August 23: The government's decision on Thursday to delicense the sugar industry, decrease distance between two factories from 25 km to 15 km and remove the minimum economic size of 2,500 tonnes crushing per day has created panic among the co-operative sugar factories.The factories believe that they will now be exposed to fierce competition from multinationals who will pump in huge funds with professionalism and hi-tech machineries. Maharashtra, with its 121 sugar factories contributing over 30 per cent of the country's sugar production, is likely to feel the brunt of the new policy announcement.
The factories in Maharashtra have already reached their optimum capacity as the available sugarcane is being fully utilised and there was no chance of increasing area under cane due to lack of irrigation facility.
The centre has already issued licenses to all the new 58 sugar factories comprising 22 for Eigth Plan and 36 in Ninth Plan. Maharashtra State Co-operative Sugar Factories Federation, a representative body of the cooperatives, has argued that with the delicensing, problems of the new co-operatives will be further relegated to the background and they will have no chance to see the light of the day.
Ironically, of the total 121 factories, 26 could not function during the 1997-98 crushing season for want of funds and sugarcane. The successive state governments have failed to take proper steps for the revival of 23 sick sugar cooperatives whose accumulated loss has crossed Rs 450 crore.
Experts feel that the delicensing will adversely affect at least 50 factories from North Maharashtra, Vidarbha and Marathwada regions.
In fact, the centre has "liberally" issued licences mainly out of political compulsions even in the drought prone areas where the possibility of canal water is not possible. The delicensing will add further fuel to the fire as the ruling Shiv sena-BJP government has already removed zoning restrictions on sugar factories thereby non-members are allowed to sale their sugarcane to any factory and a factory with an inadequate sugarcane can source it from anywhere.
At the all India level, as against the ninth plan target of 254 lakh tonnes, a capacity of 275 lakh tonnes has already been licensed. During 1991, the centre has even issued licences to the factories within the radius of 15 km. However, the implementation has been very tardy because none of the proposals are being scrutinised in the food ministry as in the past.
In fact, Maharashtra State Cooperative Sugar Factories Federation and the National Federation of Cooperative Sugar Factories have been campaigning for the continuation of licensing policy and have demanded that the licences pending with the centre should be kept in abeyance for the period of five years. Both the federations were aware that with the delicensing of sugar industry, the new units will not be entitled for incentives.
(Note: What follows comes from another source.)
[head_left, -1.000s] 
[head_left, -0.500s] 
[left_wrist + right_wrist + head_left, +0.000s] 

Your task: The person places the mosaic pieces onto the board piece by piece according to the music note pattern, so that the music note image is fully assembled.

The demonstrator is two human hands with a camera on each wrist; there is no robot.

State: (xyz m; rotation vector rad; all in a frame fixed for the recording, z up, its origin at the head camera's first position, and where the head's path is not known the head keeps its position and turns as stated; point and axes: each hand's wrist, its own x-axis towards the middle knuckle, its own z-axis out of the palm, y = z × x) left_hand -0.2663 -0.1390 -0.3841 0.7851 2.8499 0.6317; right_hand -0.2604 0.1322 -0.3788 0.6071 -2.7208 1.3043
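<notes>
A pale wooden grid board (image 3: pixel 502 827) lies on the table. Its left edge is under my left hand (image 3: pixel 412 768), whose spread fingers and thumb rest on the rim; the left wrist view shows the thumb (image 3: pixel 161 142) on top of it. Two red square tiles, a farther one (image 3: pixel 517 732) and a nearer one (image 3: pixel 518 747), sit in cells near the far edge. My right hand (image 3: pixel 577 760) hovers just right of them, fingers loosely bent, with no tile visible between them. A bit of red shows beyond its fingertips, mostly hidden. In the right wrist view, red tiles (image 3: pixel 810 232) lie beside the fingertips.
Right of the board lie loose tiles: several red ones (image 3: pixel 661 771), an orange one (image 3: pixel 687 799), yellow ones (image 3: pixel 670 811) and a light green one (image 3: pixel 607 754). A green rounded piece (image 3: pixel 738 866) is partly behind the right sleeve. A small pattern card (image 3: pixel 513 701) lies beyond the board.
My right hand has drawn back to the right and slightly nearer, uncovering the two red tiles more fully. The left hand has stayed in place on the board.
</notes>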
Both the federations' efforts had paid off when former prime minister HD Deve Gowda deferred the decision to delicense in the "larger interest of the farmers and cooperative sector as a whole." Gowda had also accepted their submission that despite issue of licence, the cooperatives were finding difficulties in raising funds from the financial institutions, the state and central governments and interim loans from the cooperative and commercial banks.
However, Indian Sugar Mills Association (ISMA), an organisation of sugar units, has been adamant on its demand to delicense the sugar industry. ISMA feels that there will be a vertical growth of sugar factories which have grown horizontally during licensing system. The observers feel that the chances of multinationals investing in either taking over sick factory or setting up of new ones were remote. At present the cooperatives evade income tax. Neither they give dividends nor show any profits. However, the multinationals will be compelled to pay income tax and give dividends and also show profits.